Ma la permanenza della responsabilità del costruttore e del fornitore della macchina non vale ad escludere la responsabilità dell'utilizzatore a meno che l'accertamento di un elemento di pericolo o la violazione di regole di cautela nella progettazione o costruzione dello strumento non siano resi impossibili per le speciali caratteristiche della macchina o del vizio, che cioè si tratti di una violazione delle regole di prevenzione non verificabile con l'ordinaria diligenza (per es. perché riguardanti una parte non visibile e non raggiungibile della macchina).
Ma se la non corrispondenza della macchina alle regole di prevenzione e di protezione è agevolmente verificabile la colpa dell'utilizzatore non può essere esclusa: l'utilizzatore della macchina, ed in particolare il datore di lavoro, è obbligato ad eliminare le fonti di pericolo e quindi il comportamento alternativo lecito è esigibile nei suoi confronti.
Questa situazione, secondo l'accertamento incensurabile dei Giudici di merito, si è appunto verificata nel caso in esame in quanto la lampadina incandescente che ha dato luogo all'incendio era situata in prossimità del liquido solvente infiammabile. E ciò solo è sufficiente ad integrare la colpa del datore di lavoro per aver fatto utilizzare al dipendente un solvente infiammabile nei pressi di una potenziale fonte di innesco del fuoco.

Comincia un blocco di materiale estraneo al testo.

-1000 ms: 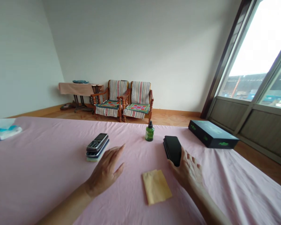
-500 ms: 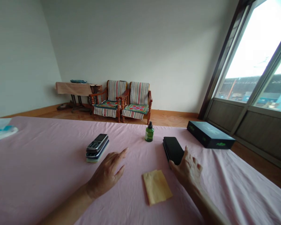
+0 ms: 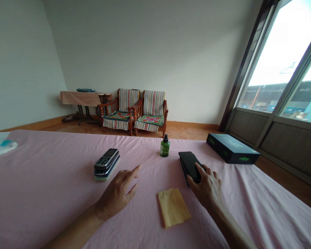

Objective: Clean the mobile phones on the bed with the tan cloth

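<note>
My right hand [image 3: 207, 183] is on the near end of a black smartphone [image 3: 190, 164], its thumb at the left edge and its fingers over the top and right side. That phone lies uppermost on a stack whose lower pieces barely show. My left hand [image 3: 120, 190] hovers or rests over the pink cloth with fingers stretched out and nothing in it; contact with the cloth I cannot tell. Left of it is another phone stack, topped by a keypad phone [image 3: 107, 159]. A folded yellow cloth [image 3: 173, 207] lies between my hands. Beyond stands a green bottle [image 3: 165, 148] with a black cap.
A black box [image 3: 232, 148] with green marks sits at the right rear of the pink-covered surface [image 3: 54, 180]. At the far left edge lies a white and blue packet [image 3: 1, 145]. Two wooden chairs [image 3: 149, 119] and a side table [image 3: 80, 98] stand by the wall.
My right hand's fingers have curled inward onto the black smartphone, which has shifted slightly left. My left hand has hardly moved.
</note>
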Action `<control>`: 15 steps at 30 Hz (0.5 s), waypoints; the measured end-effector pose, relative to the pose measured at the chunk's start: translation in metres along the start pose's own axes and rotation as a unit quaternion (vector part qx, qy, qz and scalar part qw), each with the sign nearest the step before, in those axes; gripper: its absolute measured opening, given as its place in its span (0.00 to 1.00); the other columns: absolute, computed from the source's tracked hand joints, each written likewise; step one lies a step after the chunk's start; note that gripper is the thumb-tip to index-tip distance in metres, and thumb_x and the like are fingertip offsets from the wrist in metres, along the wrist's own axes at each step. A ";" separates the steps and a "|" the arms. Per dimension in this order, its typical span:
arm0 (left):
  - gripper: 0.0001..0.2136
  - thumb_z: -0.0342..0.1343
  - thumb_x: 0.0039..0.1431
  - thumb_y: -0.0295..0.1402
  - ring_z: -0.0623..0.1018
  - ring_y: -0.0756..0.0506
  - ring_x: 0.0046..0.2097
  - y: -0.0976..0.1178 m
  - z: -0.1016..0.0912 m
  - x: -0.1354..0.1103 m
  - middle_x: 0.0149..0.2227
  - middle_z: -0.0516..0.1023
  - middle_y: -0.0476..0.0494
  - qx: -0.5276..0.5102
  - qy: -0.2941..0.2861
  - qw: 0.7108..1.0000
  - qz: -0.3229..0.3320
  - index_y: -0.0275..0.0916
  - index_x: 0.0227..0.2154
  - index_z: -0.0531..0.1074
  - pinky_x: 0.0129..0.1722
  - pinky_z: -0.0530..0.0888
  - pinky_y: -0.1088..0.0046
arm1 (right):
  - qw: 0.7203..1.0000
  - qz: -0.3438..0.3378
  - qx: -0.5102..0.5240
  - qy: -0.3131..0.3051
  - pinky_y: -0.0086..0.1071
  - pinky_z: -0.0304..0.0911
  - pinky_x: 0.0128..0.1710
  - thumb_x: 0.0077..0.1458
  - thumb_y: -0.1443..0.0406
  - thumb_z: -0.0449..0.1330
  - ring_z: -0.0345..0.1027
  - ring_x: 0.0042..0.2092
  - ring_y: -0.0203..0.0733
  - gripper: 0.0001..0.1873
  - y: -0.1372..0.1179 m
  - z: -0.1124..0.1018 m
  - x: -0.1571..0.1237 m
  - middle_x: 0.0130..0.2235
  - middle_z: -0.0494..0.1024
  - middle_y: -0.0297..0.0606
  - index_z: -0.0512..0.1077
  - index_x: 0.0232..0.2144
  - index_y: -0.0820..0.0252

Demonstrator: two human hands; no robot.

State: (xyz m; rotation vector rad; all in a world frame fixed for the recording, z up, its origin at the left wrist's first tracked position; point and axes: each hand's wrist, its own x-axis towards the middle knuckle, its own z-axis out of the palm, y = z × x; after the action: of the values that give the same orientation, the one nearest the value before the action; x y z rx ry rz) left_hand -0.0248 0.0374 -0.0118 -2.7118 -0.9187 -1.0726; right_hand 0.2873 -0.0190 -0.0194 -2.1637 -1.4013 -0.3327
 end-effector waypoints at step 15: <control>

5) È invece fondato l'ultimo motivo di ricorso relativo alla mancata sostituzione della pena detentiva inflitta.
Va rilevato che, al momento della pronunzia della sentenza di primo grado (10 gennaio 2002), era in vigore della L. 24 novembre 1981 n. 689, art. 60, che escludeva la possibilità di applicare le pene sostitutive, tra l'altro, al reato previsto dall'art. 590 cod. pen. limitatamente alle lesioni gravi o gravissime commesse con violazione delle norme per la prevenzione degli infortuni sul lavoro.
Il ricordato art. 60 è stato abrogato dalla L. 12 giugno 2003 n. 134, art. 4 e il difensore del ricorrente, con memoria diretta alla Corte d'Appello di Torino e depositata il 12 settembre 2003 ha chiesto, subordinatamente al mancato accoglimento dei motivi di appello principali, la sostituzione della pena inflitta con quella pecuniaria corrispondente.
La Corte di merito ha omesso di prendere in considerazione la richiesta nella sentenza impugnata che va dunque annullata limitatamente a questo punto con rinvio alla medesima Corte che prenderà inoltre in considerazione la richiesta di revoca della sospensione condizionale della pena.

P.Q.M.

la Corte Suprema di Cassazione, Sezione Quarta Penale, annulla la sentenza impugnata limitatamente all'omessa motivazione sulla richiesta di sostituzione della pena con rinvio ad altra sezione della Corte d'Appello di Torino.
Così deciso in Roma, il 26 ottobre 2005.